Before printing, remove every picture; then print the lines below exactly, from the first line through the line containing "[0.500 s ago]".

+===+

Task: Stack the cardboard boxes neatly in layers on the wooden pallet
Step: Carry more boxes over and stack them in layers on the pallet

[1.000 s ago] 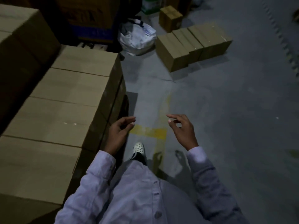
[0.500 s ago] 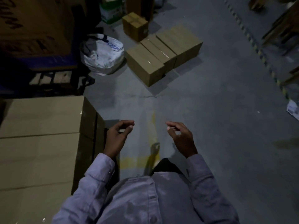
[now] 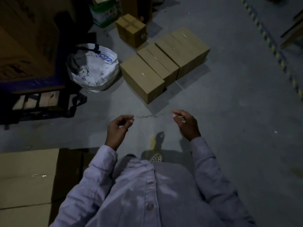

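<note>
White printed sack (image 3: 92, 69), green-and-white carton (image 3: 106, 13), striped floor marking (image 3: 277, 54), cracked concrete floor (image 3: 229, 112)

The grey concrete floor (image 3: 229, 120) is cracked at mid-frame. At upper centre three boxes (image 3: 164, 63) sit on it side by side, touching. A smaller box (image 3: 130, 28) stands just behind them and a white bag (image 3: 92, 69) just to their left. A pallet (image 3: 41, 100) rests at the left edge. A striped line (image 3: 277, 54) crosses the upper right.
</note>
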### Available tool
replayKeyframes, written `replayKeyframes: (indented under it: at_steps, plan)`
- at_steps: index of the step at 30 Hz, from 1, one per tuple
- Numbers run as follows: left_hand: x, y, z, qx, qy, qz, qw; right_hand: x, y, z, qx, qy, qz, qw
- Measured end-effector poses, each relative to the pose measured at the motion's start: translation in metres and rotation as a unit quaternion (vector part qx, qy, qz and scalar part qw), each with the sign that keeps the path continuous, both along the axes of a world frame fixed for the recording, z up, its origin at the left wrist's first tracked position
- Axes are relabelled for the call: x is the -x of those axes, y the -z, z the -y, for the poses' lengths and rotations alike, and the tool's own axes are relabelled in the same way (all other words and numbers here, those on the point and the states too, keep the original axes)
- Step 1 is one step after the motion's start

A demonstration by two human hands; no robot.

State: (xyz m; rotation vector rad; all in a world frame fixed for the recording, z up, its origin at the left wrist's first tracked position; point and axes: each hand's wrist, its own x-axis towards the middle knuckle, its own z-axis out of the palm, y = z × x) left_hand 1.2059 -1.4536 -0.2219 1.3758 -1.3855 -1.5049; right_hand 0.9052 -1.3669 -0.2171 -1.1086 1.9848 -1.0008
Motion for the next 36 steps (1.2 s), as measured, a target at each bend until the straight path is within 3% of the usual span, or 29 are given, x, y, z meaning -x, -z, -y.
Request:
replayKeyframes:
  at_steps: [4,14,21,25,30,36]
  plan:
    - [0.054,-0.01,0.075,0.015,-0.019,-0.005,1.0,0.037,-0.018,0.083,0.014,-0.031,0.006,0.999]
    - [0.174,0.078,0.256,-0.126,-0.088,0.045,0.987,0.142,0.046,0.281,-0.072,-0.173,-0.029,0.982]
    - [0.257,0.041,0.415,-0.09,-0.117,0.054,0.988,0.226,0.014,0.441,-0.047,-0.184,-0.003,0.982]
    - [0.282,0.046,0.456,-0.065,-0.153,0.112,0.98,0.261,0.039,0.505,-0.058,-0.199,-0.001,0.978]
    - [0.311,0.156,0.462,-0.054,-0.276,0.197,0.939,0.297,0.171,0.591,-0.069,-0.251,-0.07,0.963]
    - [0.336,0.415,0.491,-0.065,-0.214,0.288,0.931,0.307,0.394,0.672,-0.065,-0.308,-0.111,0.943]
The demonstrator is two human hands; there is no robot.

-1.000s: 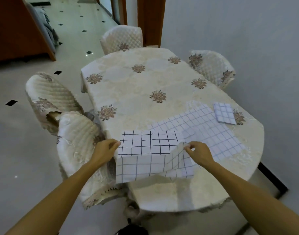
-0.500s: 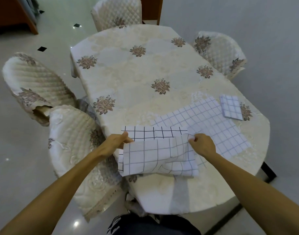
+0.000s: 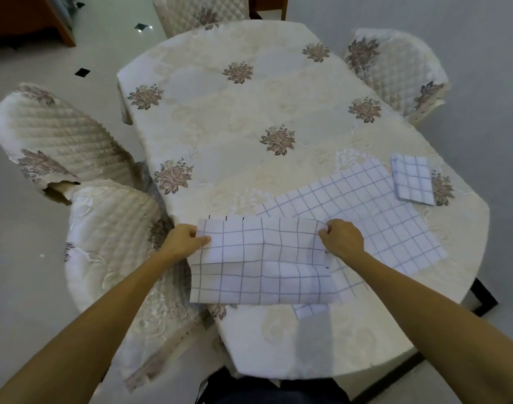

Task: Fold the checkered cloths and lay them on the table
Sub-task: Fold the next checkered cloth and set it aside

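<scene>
A white cloth with dark grid lines (image 3: 261,260) lies doubled over at the near left edge of the table (image 3: 249,118). My left hand (image 3: 182,242) pinches its far left corner and my right hand (image 3: 344,239) pinches its far right corner. Partly under it, to the right, a larger checkered cloth with blue lines (image 3: 366,220) lies spread flat. A small folded checkered cloth (image 3: 412,180) sits at the table's right edge.
The table carries a cream cloth with flower motifs. Quilted chairs stand on the left (image 3: 54,141), the near left (image 3: 115,258), the far end (image 3: 197,13) and the far right (image 3: 395,71). A grey wall runs along the right.
Both hands carried the near edge of the dark-lined cloth up and away from me, laying it over the far half, so the cloth now lies folded in two.
</scene>
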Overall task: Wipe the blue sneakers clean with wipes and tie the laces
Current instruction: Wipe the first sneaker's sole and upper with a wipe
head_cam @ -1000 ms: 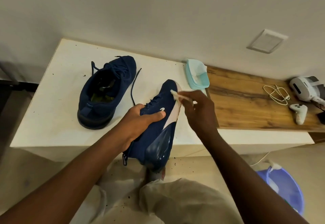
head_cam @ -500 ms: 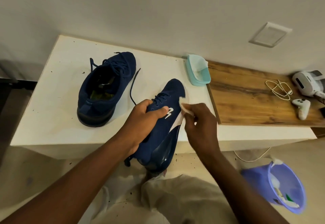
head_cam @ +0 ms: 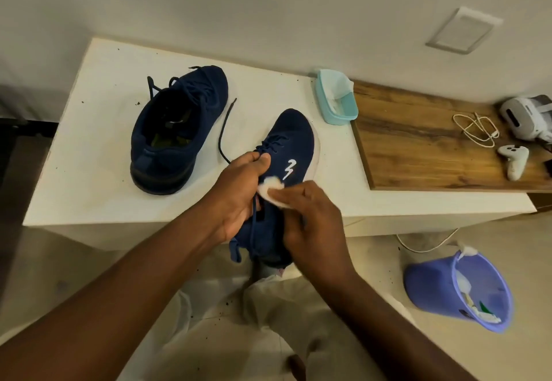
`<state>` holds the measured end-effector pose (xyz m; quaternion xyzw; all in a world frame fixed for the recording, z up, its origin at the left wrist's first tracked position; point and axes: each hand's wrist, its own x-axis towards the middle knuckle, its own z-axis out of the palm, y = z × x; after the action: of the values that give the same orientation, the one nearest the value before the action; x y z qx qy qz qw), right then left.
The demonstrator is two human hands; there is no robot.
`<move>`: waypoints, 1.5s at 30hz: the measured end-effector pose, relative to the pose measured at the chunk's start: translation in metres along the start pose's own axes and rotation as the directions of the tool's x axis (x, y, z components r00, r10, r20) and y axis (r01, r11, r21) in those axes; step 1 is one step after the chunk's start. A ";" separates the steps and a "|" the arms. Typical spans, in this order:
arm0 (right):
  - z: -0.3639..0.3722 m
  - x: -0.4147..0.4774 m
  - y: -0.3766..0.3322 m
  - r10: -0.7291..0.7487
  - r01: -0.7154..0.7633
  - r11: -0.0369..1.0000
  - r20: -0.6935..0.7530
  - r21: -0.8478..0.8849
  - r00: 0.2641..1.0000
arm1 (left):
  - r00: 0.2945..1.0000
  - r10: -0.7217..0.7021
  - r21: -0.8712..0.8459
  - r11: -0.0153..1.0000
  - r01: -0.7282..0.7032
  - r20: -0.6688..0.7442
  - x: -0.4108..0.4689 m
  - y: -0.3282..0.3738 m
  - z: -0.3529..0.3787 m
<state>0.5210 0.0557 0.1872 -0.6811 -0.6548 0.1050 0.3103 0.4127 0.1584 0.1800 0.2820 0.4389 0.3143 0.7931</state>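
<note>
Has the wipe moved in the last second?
Yes. The wipe in the right hand slid along the sneaker, from beside the teal tub toward the front edge of the table.

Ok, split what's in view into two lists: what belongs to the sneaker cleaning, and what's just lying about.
Job in hand:
held sneaker, gripped by the left hand
wipe, pressed on it by the right hand
second sneaker on the white table
teal wipes tub
purple bin with white scraps

Lying about, on the wooden top:
white cable
controller
headset
</note>
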 end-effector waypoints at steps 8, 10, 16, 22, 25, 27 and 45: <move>-0.014 0.012 0.029 0.114 -0.112 0.993 -0.076 0.026 0.991 | 0.996 -0.014 0.086 0.996 0.006 0.092 -0.007 0.003 0.002; -0.013 0.016 0.026 0.172 -0.168 0.984 -0.079 0.059 0.982 | 0.987 -0.038 0.202 0.979 0.007 0.154 -0.010 0.002 0.001; -0.008 -0.040 -0.010 -0.097 0.099 0.995 0.118 -0.017 0.988 | 0.995 -0.004 0.204 0.979 -0.015 0.096 -0.005 0.003 -0.007; -0.005 0.026 0.012 0.166 -0.168 0.983 -0.034 -0.078 0.986 | 0.994 -0.085 0.139 0.987 0.075 0.069 -0.008 0.007 -0.006; 0.000 0.014 -0.010 -0.035 0.057 0.991 0.181 -0.120 0.983 | 0.995 -0.099 0.099 0.990 0.096 0.016 -0.007 0.009 -0.011; -0.007 -0.009 -0.015 -0.143 0.195 0.963 0.261 -0.185 0.955 | 0.994 -0.108 0.040 0.993 0.108 0.007 -0.005 0.011 -0.012; -0.014 0.090 0.058 0.254 -0.197 0.956 0.279 -0.216 0.926 | 0.986 0.096 0.262 0.956 -0.130 0.139 -0.005 -0.007 0.009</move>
<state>0.5882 0.1411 0.1897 -0.7535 -0.6185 0.1828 0.1276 0.4201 0.1487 0.1820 0.4313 0.4103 0.2780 0.7539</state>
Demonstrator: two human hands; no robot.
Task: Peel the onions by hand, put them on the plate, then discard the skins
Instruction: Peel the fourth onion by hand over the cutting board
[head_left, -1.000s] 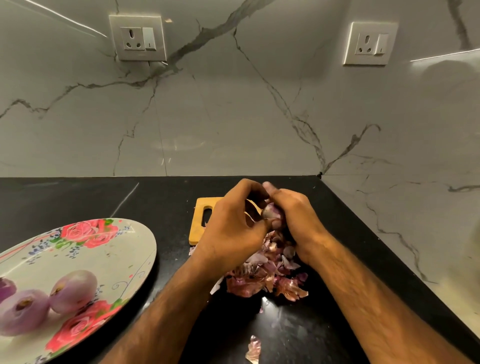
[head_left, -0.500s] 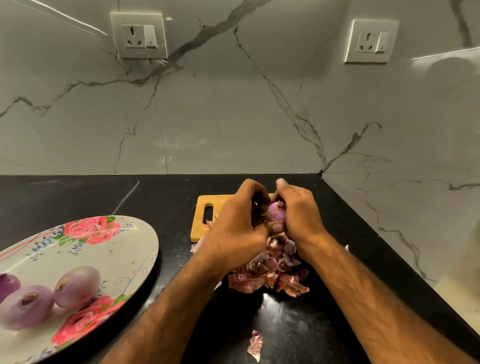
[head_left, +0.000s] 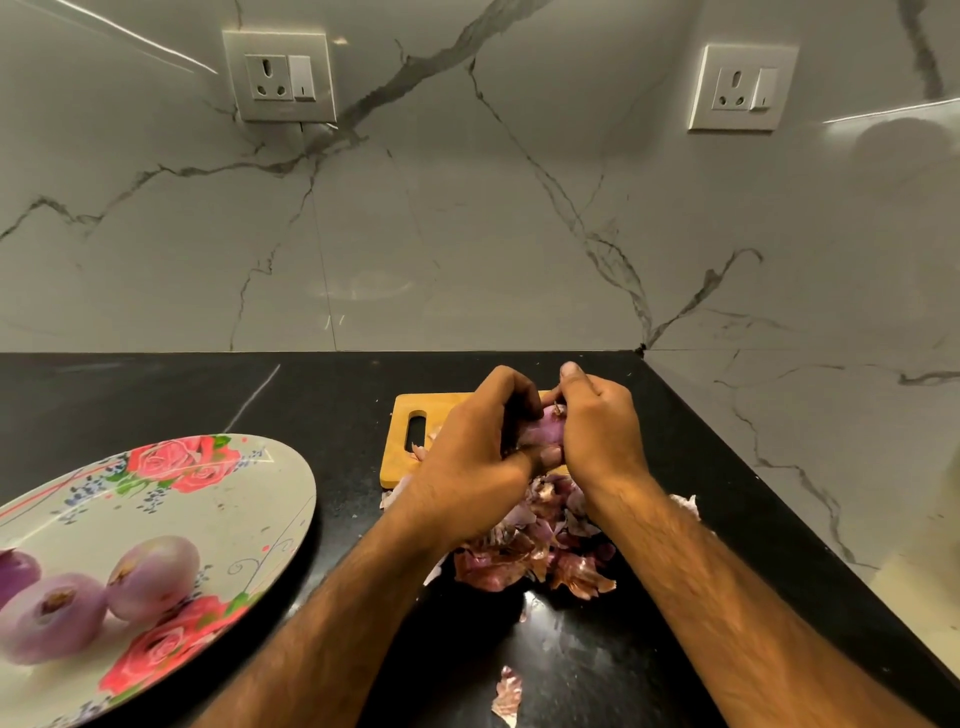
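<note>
small purple half-peeled onion (head_left: 543, 432) | gripped by both hands: left hand (head_left: 470, 457), right hand (head_left: 602, 436) | light, firm, slick | pinch papery skin at top

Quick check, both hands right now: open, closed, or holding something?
Left hand: curled around the small purple onion, thumb beneath it.
Right hand: holding the same onion, fingertips pinching near its top.
</note>
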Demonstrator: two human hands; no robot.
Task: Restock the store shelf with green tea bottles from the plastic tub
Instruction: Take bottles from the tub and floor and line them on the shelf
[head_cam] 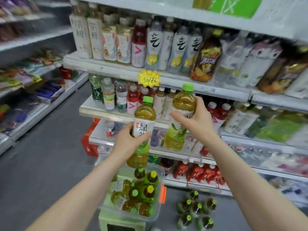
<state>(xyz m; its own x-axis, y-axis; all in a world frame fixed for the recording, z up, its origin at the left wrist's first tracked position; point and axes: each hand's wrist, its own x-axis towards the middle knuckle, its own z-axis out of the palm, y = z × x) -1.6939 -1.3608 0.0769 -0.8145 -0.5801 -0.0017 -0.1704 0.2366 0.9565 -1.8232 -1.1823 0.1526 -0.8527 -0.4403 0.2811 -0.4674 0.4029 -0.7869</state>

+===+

Result for this exercise -
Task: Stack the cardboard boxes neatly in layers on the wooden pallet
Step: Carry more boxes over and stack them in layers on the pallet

[1.000 s ago] 
[0.500 s ago] 

Work on this exercise has concluded.